Bullish Late Day Consolidation Pattern
DTWI had a nice 5 bar consolidation during lunch and then broke out right at 1 pm. DTWI then went on a run into the close. Notice how the move up never had a strong pullback to challenge the primary trend. When you catch these setups, you really have to step back and smell the roses.
Strengths of the Late Day Consolidation Pattern
- The stock has the rest of the afternoon to run.
- You actually have time to watch the play develop. Often times in the morning, the market does not afford you the luxury of resting on your laurels.
- Technicals work better as the catalyst for the move in the morning has died down.
Weaknesses of the Late Day Consolidation Pattern
- The pattern has a high failure rate. For every stock that breaks out and continues in the direction of the primary trend until the close, many fail and roll back over into a lifeless state. This lack of volatility and volume is what forced me to the reality that late day trading is not for me.
- If you aren’t careful, you could fall into the trap of holding a position overnight. As a day trader, this is unacceptable as you are now open to all of the market externals such as earnings reports, clinical trials and all of the other after hour shenanigans of the market.
- For those of us that have traded all day, you are exhausted by days end. You literally feel like your brain has been sitting in a meat grinder. The earlier you can finish the better, so having to sit there and watch the tape all day can become a bit too much over time.
There are tons of chart patterns you can trade in the market; however, these are the three main patterns I have observed over the years.

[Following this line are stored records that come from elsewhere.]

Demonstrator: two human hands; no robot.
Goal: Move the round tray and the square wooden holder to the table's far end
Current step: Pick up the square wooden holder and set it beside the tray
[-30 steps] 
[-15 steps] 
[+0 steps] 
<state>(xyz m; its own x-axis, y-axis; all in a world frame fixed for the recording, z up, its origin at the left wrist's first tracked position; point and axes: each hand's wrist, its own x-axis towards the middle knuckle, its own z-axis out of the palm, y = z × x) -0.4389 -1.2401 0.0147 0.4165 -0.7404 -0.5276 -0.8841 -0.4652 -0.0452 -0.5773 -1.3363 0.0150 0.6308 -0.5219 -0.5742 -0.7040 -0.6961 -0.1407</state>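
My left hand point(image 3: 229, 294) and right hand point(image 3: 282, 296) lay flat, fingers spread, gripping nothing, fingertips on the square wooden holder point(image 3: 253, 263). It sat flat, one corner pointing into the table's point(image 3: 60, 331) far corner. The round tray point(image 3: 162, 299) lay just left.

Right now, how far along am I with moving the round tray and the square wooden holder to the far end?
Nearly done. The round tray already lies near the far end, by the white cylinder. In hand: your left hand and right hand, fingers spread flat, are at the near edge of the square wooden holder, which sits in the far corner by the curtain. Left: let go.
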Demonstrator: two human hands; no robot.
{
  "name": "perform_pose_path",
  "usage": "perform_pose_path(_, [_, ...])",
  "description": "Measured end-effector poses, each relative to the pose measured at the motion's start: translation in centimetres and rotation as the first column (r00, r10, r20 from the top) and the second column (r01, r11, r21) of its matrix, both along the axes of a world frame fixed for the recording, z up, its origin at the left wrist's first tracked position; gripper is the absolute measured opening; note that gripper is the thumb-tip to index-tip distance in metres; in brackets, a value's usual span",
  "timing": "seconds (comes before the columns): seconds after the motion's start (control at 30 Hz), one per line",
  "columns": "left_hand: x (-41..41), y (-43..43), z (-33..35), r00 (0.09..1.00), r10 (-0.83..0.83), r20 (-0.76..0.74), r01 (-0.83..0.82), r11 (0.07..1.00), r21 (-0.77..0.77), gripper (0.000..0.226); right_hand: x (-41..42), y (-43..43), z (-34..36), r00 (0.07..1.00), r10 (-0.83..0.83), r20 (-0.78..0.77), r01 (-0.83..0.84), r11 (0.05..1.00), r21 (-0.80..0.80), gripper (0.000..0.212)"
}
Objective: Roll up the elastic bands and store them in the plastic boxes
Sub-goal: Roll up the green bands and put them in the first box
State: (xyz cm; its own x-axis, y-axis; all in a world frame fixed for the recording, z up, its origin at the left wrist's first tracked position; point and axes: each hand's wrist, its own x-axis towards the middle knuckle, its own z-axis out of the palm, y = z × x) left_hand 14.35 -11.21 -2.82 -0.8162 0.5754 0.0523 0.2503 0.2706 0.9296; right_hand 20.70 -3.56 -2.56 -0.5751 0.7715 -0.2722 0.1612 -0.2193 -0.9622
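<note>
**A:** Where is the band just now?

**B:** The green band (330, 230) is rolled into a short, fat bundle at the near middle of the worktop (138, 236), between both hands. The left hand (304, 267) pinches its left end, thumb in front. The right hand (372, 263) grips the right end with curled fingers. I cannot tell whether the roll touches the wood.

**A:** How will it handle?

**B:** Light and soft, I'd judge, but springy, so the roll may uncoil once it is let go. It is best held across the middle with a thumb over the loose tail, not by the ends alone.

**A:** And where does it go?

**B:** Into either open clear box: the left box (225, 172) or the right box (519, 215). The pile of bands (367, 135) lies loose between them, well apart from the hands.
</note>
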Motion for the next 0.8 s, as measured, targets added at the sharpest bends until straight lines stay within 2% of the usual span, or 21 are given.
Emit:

Like everything else with trading, the more you can focus your attention on one or two areas, the higher the likelihood you will have of success.
The key takeaways are if you don’t mind the hustle and bustle in the morning, then the morning consolidation pattern is for you.
If you like to go counter to things in life and act as a lone wolf, then the reversal pattern is more your speed.
Lastly, if you like to dig deeper into chart patterns and compete with other seasoned traders in the afternoon, then the late day consolidation pattern will suit your needs.